Phil
Phil

Reputation: 85

Fill missing values with linear regression

I have a dataframe that contains 7 columns.

 str(df)

'data.frame':   8760 obs. of  7 variables:
 $ G1_d20_2014.SE1_ : num  25.1 25.1 25 25 25.1 ...
 $ G1_d20_2014.SE4_ : num  42.4 42.3 42.3 42.3 42.3 ...
 $ G1_d20_2014.SE7_ : num  34.4 34.4 34.4 34.4 34.4 ...
 $ G1_d20_2014.SE22_: num  42.5 42.4 42.3 42.4 42.3 ...
 $ G1_d20_2014.SE14_: num  52.5 52.5 52.5 52.5 52.4 ...
 $ G1_d20_2014.SE26 : num  40.8 40.8 40.8 40.8 40.8 ...

Each column represents a unique sensor and the columns contain measurement data from sensors. Some of the columns contain missing values. I want to fill the data gaps in each column by linear regression. I already did this manually but there is one condition that is very important and I'm looking for a function that does this on its own, as it'd take too much time to do this for all the columns. Here's the condition: Lets say G1_d20_2014_SE1 contains missing data. Then I want to fill the data gaps from that sensor with a complete dataset from another sensor where the correlation coefficient is highest.

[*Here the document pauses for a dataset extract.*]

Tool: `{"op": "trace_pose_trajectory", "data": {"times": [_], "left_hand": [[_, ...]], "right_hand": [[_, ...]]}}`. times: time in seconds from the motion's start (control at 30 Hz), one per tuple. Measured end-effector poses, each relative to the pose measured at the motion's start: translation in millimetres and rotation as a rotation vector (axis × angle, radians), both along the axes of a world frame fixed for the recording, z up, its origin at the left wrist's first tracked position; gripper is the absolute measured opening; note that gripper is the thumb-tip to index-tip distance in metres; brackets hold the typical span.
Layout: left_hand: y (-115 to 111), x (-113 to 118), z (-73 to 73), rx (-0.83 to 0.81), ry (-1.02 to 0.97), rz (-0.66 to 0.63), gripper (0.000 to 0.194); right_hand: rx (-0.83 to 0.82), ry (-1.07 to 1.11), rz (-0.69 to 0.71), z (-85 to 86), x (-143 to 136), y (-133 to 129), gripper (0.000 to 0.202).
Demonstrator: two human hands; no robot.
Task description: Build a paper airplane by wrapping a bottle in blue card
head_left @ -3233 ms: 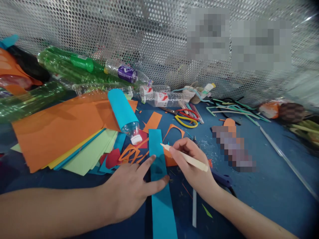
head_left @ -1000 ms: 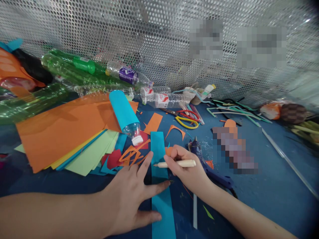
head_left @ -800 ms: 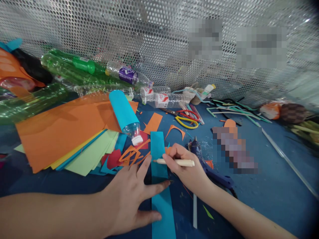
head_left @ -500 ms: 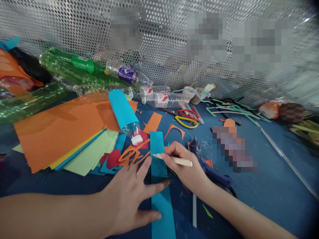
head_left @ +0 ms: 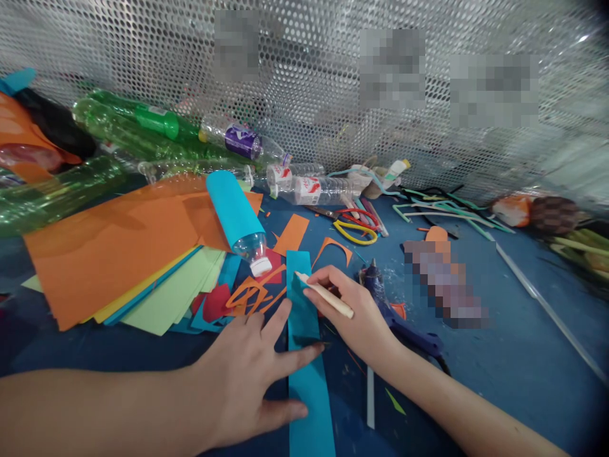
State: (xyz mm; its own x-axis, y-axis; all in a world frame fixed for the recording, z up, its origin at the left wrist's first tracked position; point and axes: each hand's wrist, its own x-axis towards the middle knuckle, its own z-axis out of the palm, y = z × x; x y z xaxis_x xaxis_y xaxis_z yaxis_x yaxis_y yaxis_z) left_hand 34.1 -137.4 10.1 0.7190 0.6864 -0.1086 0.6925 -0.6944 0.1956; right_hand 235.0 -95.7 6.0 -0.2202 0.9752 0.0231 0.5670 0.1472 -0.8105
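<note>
A long blue paper strip (head_left: pixel 309 393) lies lengthwise on the dark blue table. My left hand (head_left: pixel 252 371) is open, its fingers spread, with several fingertips resting on the strip. A cream-coloured pen (head_left: pixel 335 301) is pinched in my right hand (head_left: pixel 354 311), its tip at the upper part of the strip. Just beyond, to the left, a clear bottle wrapped in blue paper (head_left: pixel 235 209) lies with its white cap toward me. Orange paper scraps (head_left: pixel 252 295) and a red piece (head_left: pixel 216 303) are left of the strip.
Coloured sheets (head_left: pixel 114 241) are stacked at the left. Green bottles (head_left: pixel 128 133) and clear bottles (head_left: pixel 323 189) line the perforated metal panel (head_left: pixel 304 76). Scissors (head_left: pixel 356 231) lie beyond my right hand; a blue glue gun (head_left: pixel 413 333) lies beside it. A clear stick (head_left: pixel 528 279) is farther right.
My right hand has shifted slightly up and left with the pen, whose tip is now higher on the strip and whose body tilts more steeply. My left hand stays almost in place.
</note>
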Motion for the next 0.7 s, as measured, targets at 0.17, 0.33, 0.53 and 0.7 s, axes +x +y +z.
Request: {"op": "trace_pose_trajectory", "data": {"times": [0.17,0.33,0.53,0.7], "left_hand": [[0.1,0.9,1.2,-0.006,0.019,0.012,0.063],[-0.7,1.8,1.7,0.01,0.009,0.021,0.064],[-1.7,1.8,0.5,0.038,-0.008,0.025,0.065],[-1.5,0.5,-2.3,0.051,-0.032,0.019,0.067]], "right_hand": [[0.039,-0.047,-0.025,-1.7,1.3,0.2,0.008],[0.045,-0.05,-0.026,-0.7,0.4,-0.5,0.011],[0.099,-0.046,-0.04,1.0,0.2,-4.1,0.012],[0.117,0.003,-0.052,2.8,0.0,-6.2,0.018]]}}
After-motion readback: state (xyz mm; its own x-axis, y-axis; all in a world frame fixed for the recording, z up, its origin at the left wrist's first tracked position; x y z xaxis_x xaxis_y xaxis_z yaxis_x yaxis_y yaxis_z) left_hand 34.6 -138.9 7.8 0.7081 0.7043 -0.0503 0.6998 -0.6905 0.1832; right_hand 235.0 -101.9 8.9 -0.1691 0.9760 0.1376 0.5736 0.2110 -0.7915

Here is how I did that manually:

I created a function that creates an indicator variable. Indicator variable turns to 1 if value is not NA and to 0 if it is NA. Then I added this variable as a column to the dataset:

Indvar <- function(t) {

  x <- dim(length(t))
  x[which(!is.na(t))] = 1
  x[which(is.na(t))] = 0 
  return(x)
}

df$I <- Indvar(df$G1_d20_2014.SE1_)

Next I looked between which sensor and sensor 1 the correlation coefficient is highest (in that case correlation coefficient highest between SE1 and SE14). Then I computed the linear regression, took the equation from it and put it into a for loop that fills up the NA values according to the equation whenever the indicator variable is 0:

lm(df$G1_d20_2014.SE1_ ~ df$G1_d20_2014.SE14_, data = df)

for (i in 1:nrow(df)) {

  if (df$I[i] == 0)

  {

    df$G1_d20_2014.SE1_[i] = 8.037 + 0.315*df$G1_d20_2014.SE14_[i]
  }
}

This works perfectly fine but it takes too much time doing this because I have a lot of dataframes that looks like the one up in the post.

I already tried using impute_lm from the simputation package but unfortunately it does not seem to care about where the correlation is highest before filling the data gaps. Here is what I wrote:

impute_fun <- impute_lm(df, 
    formula = SE1_ + SE4_ ~ SE14_ + SE26)

As I wrote SE14_ + SE26_ I checked if he uses the values from SE14 for imputing the values in SE1 but he doesn't, as the result is different from my manual result.

Is there any function that does what I want? I'm really frustrated because I've been looking for this for over 2 weeks now. I'd really really appreciate some help!

EDIT/Answer to @jay.sf

So I tried to make a function (s. below) out of it but there's something I struggle with:

I don't know how to specify in the function that I want to do this for for every column and that it removes the name of that sensor that I want to fill from the sapply(c("SE1_", "SE2_", ...) Because obviously, if I do this for SE1_ and SE1_ is still in the code the correlation will be 1 and nothing happens. Now as you can see this is also problematic for the rest of the code, e.g. in the line cor(df$SE1_, df[, x], use = "complete.obs")) as it says df$SE1_ here. Same for the df$SE1_imp <- ... line. Of course I could just delete the sensor from the sapply(...) code so the first problem does not occur. I'm just wondering if there's a nicer way to do this. Same for the df$SE1_ parts, if I wanna impute the values for SE2_ then I'd have to change df$SE1_ to df$SE2_ and so on.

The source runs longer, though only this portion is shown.